A Professional Tease


I’m a really good listener. Lots of people claim to be. But I have to be, because, I’m a professional listener.

“Wait,” you think. “You’re a copywriter. You’re a professional writer.”


I ask good questions. Again, lots of people ask really excellent, even profound questions. Talk show hosts get paid millions of dollars to ask questions. Of course, someone comes up with the questions for them. I work more like an investigative journalist. I develop and ask very specific questions. I’m a professional questioner.

“But you’re not a journalist,” you point out. “You write websites.”


I’m a professional teaser. I work with a lot of young companies. They’re dynamic places, with incredible ideas, run by brilliant people. Yet they often have a difficult time explaining what they do, or what they produce. Sometimes this is because it’s new. At other times, it’s technical. Most people talk a lot about the services they provide, or the features that their product has, or how they’re better than their competitors. Somewhere in all of that, there’s the core of what they actually do or produce.
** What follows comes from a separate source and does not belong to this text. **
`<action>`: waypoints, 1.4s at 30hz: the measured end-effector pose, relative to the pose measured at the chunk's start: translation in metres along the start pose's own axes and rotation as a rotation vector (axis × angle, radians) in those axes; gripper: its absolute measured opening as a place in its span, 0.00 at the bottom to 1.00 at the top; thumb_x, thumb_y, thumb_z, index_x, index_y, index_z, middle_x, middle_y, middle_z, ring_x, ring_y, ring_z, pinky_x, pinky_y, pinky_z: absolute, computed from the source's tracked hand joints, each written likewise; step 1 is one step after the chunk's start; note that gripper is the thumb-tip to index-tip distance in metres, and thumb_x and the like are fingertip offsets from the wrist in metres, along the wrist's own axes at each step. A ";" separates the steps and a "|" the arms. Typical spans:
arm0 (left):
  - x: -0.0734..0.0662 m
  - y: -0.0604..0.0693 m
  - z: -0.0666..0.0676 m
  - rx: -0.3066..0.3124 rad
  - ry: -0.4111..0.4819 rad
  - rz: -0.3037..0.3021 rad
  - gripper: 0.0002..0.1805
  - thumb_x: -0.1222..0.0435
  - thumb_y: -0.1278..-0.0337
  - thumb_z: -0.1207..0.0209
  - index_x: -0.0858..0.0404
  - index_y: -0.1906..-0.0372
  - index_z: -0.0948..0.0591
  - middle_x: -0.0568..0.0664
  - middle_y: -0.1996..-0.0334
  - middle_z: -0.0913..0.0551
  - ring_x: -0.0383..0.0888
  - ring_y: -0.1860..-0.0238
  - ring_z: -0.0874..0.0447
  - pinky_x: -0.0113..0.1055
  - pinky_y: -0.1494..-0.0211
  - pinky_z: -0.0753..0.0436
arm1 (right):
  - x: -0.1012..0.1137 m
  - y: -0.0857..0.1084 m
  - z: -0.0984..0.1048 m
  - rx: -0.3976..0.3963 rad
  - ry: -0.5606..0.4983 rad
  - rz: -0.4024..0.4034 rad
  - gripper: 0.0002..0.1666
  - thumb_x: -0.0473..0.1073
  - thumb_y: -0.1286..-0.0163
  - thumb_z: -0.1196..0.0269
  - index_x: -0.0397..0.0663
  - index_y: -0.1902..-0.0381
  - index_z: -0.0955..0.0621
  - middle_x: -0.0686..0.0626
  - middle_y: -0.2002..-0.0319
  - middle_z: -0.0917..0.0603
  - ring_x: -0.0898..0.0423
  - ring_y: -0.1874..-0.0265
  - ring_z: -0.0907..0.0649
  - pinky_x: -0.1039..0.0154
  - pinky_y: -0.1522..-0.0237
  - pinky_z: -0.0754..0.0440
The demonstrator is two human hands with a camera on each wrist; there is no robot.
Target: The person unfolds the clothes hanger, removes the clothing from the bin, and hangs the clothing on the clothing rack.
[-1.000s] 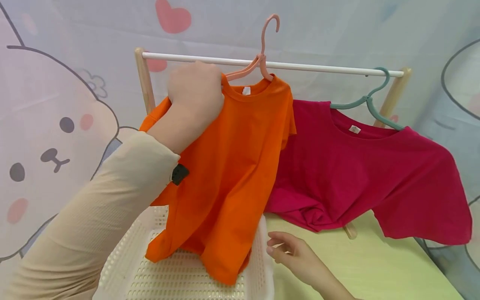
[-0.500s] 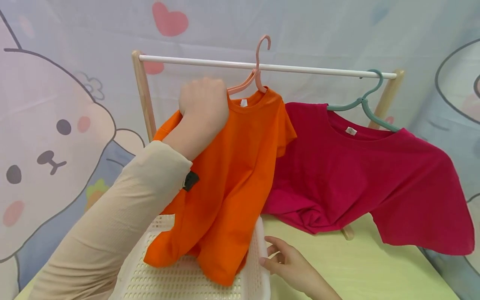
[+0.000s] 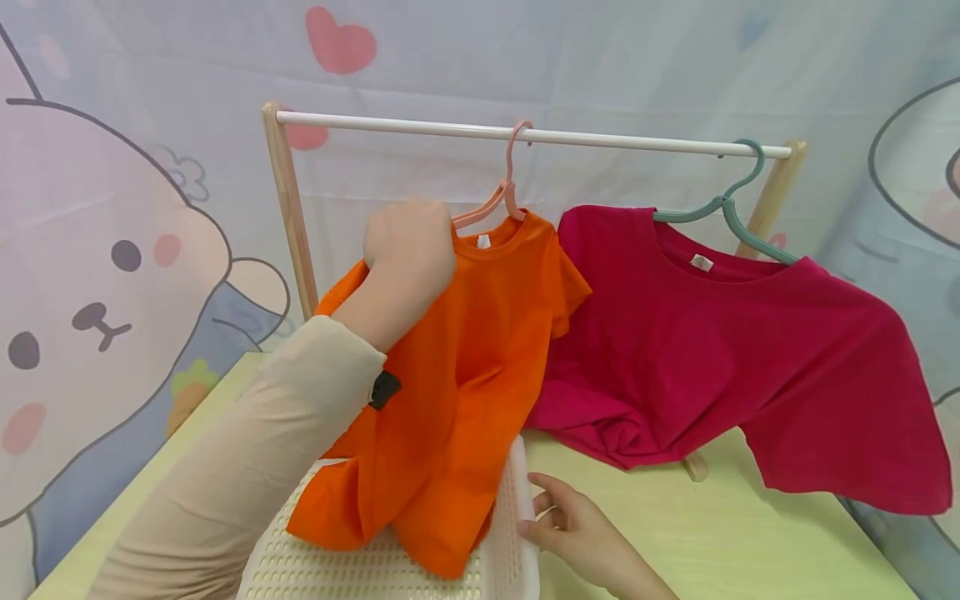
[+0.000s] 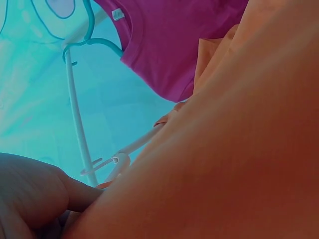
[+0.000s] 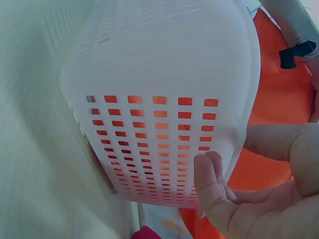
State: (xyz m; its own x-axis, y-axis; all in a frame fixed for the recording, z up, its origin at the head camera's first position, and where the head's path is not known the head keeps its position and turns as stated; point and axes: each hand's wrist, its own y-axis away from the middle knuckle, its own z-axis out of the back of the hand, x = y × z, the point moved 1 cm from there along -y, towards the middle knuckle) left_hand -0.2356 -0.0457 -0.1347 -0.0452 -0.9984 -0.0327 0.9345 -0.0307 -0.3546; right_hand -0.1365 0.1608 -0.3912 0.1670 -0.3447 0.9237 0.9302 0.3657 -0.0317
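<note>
In the head view my left hand [image 3: 410, 260] grips the orange T-shirt [image 3: 480, 367] at its shoulder, where a pink hanger [image 3: 502, 196] runs inside the neck. The hanger's hook is level with the white rail [image 3: 390, 126] and overlaps it; whether it bears weight there I cannot tell. The shirt's hem hangs into a white perforated basket [image 3: 512, 517]. My right hand [image 3: 581, 533] holds the basket's right rim; in the right wrist view the thumb lies over the rim [image 5: 254, 64] and the fingers [image 5: 212, 191] against the outer wall. Fabric hides most left fingers.
A crimson T-shirt [image 3: 720, 350] on a green hanger [image 3: 738, 196] hangs at the rail's right end. The wooden rack post [image 3: 288, 208] stands on the left. Pale yellow tabletop [image 3: 720, 542] lies beneath, with a cartoon-printed cloth [image 3: 637, 67] behind.
My left hand has lowered the orange T-shirt and hanger, bringing the hook from above the rail down to it. My right hand has moved slightly left and closed on the basket's rim.
</note>
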 end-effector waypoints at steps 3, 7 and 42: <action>0.002 0.002 -0.004 -0.021 0.009 -0.013 0.10 0.66 0.38 0.49 0.58 0.73 0.21 0.50 0.77 0.23 0.50 0.75 0.23 0.34 0.79 0.29 | 0.000 0.000 0.000 0.001 -0.010 0.007 0.41 0.42 0.34 0.36 0.26 0.32 0.40 0.45 0.59 0.23 0.60 0.71 0.19 0.67 0.65 0.20; 0.006 0.004 -0.006 -0.040 0.017 -0.025 0.10 0.67 0.38 0.49 0.58 0.72 0.19 0.51 0.77 0.22 0.50 0.75 0.24 0.35 0.79 0.29 | 0.000 0.001 -0.001 0.003 -0.017 0.007 0.42 0.41 0.34 0.36 0.25 0.32 0.41 0.45 0.59 0.23 0.61 0.70 0.20 0.67 0.65 0.20; 0.034 0.133 -0.090 -0.346 0.110 -0.954 0.24 0.58 0.54 0.27 0.64 0.51 0.17 0.51 0.56 0.16 0.49 0.51 0.19 0.44 0.44 0.22 | -0.001 0.001 -0.003 0.014 -0.069 0.000 0.42 0.39 0.34 0.36 0.23 0.31 0.43 0.45 0.61 0.24 0.62 0.70 0.19 0.67 0.63 0.19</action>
State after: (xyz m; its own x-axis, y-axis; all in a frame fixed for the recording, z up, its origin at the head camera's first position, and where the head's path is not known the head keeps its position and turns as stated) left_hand -0.1448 -0.0793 -0.2666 -0.7663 -0.5542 0.3251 0.3395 -0.7788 -0.5275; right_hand -0.1345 0.1588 -0.3930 0.1440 -0.2848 0.9477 0.9255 0.3777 -0.0271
It’s up to me to tease it out of them.

This isn’t limited to new companies. Established organizations can reach a point where they do so many things that it’s difficult for them to succinctly say what they do.

I tease the information out of my clients by asking a lot of questions.

Then I listen. I really listen. Because what I need to hear, often never gets said. I have to infer it out from what they’re actually saying.

My Q&A sessions can sound a little like therapy. I ask a question. I get an answer. After I digest the answer, I say something like, “What I think you’re trying to say is…” and I fill in the blanks as best as I can. Then they usually refine what they were trying to say.

I thoroughly enjoy this process. I get a crash course in an industry, a company, their services, products and people. I get exposed to new ideas, and get to engage with people who are passionate about what they do. I get to help them express that. By teasing it out of them, I often get them to realize precisely what it is that they do.

Many of my clients have never examined their company so closely. Because it’s so deeply ingrained in them, they feel that they don’t have to. Often, at the end of my teasing sessions, they see their company with more clarity than they’ve ever seen it before.

Professional Teaser. I like it as my new title. I think I need new business cards.